Corporal | Marine Corps

 

One month after arriving in Korea, Private First Class Ed Nyte experienced his first taste of combat with the 5th Marines.  Over the course of four days in frigid mid-January 1952, the Marines of F Company climbed steep and slippery slopes to reach their positions.  The trek was difficult and without an operating field kitchen, even the C rations were cold.  During the operation, ROK forces alongside the Marines were to corral about 250 communist guerrillas into friendly lines.  The Marines met light resistance, but F Company was credited with two enemy killed and two more captured.  The whole event provided valuable experience for new troops like Nyte.

From then until August it was a constant rotation from fighting to reserve and back again.  In reserve at Camp Tripoli, morale was always high with easy comradery, beer, and movies just about every night.  The front, however, was always miserable.  Either too cold or too hot, too wet or too dry, and always bombarded by artillery.

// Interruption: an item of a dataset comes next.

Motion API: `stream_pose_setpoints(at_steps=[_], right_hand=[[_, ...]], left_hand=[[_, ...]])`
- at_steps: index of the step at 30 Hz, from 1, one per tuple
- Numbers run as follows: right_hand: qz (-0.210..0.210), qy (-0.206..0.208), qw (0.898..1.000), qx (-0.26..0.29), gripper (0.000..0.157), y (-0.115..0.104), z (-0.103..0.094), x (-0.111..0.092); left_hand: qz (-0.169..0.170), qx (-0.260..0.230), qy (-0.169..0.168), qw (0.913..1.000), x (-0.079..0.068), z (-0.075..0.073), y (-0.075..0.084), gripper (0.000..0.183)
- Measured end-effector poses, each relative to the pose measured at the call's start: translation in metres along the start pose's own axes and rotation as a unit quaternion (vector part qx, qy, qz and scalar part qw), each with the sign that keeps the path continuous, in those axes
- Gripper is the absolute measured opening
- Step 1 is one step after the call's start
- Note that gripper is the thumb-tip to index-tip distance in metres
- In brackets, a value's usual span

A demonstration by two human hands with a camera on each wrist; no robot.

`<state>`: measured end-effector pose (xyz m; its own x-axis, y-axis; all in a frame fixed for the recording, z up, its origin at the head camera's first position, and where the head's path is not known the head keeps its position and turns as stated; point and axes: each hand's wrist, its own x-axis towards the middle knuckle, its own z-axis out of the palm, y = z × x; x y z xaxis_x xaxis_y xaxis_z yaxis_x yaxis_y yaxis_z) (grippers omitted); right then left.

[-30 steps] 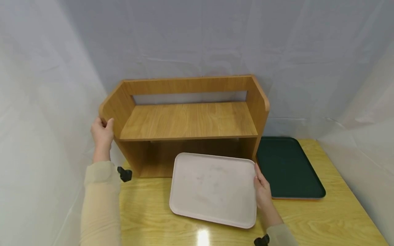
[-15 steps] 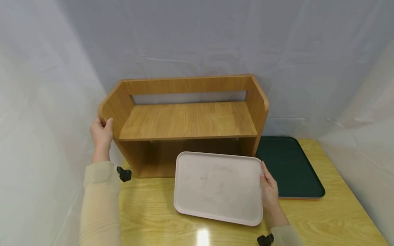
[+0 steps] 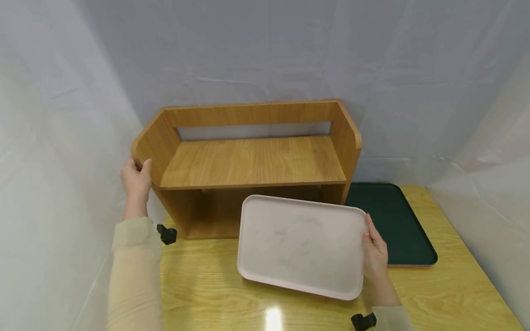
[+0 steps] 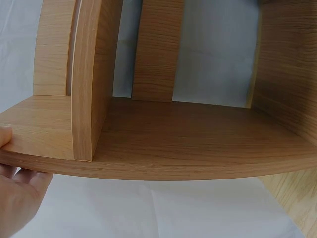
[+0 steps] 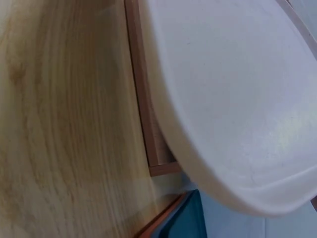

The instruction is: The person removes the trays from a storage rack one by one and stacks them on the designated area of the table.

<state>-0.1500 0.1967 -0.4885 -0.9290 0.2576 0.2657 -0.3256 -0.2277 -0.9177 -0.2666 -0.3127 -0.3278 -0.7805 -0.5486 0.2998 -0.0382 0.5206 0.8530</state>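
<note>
A wooden two-tier shelf [image 3: 252, 161] stands against the back sheet. My left hand [image 3: 136, 178] grips the front edge of its left side panel; in the left wrist view the thumb lies on the panel's inner face and the fingers [image 4: 22, 191] are on the outer side. My right hand [image 3: 376, 253] holds a pale pinkish-white tray [image 3: 302, 246] by its right rim. The tray is tilted, its inner face toward the head camera, in front of the lower compartment. In the right wrist view, the tray [image 5: 242, 94] fills the upper right and the hand itself is out of sight.
Right of the shelf, a dark green tray [image 3: 407, 230] lies on top of an orange-edged one on the wooden table [image 3: 459, 299]. White sheeting [image 3: 476, 115] hangs behind and on both sides.
The pale tray, held in my right hand, has moved right and slightly up, away from the lower compartment's left part. My left hand stays on the side panel.
</note>
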Motion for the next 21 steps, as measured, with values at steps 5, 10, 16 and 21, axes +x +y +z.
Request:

By the beginning of August, the 5th Marines were heavily engaged with the enemy defending the MLR on the western front of the Korean peninsula.  To their right were men of the Commonwealth contingent.  Though there were no more major offensives as there were over a year earlier, artillery constantly rained down ferociously on both sides of the MLR.   While fighting on the Hook, Nyte took a fragment from a mortar shell to his right elbow.  That was on August 19 and Ed still had five more months until he returned home.  He hoped the shrapnel wound would be the worst of his wounds and he could survive the rest of the war.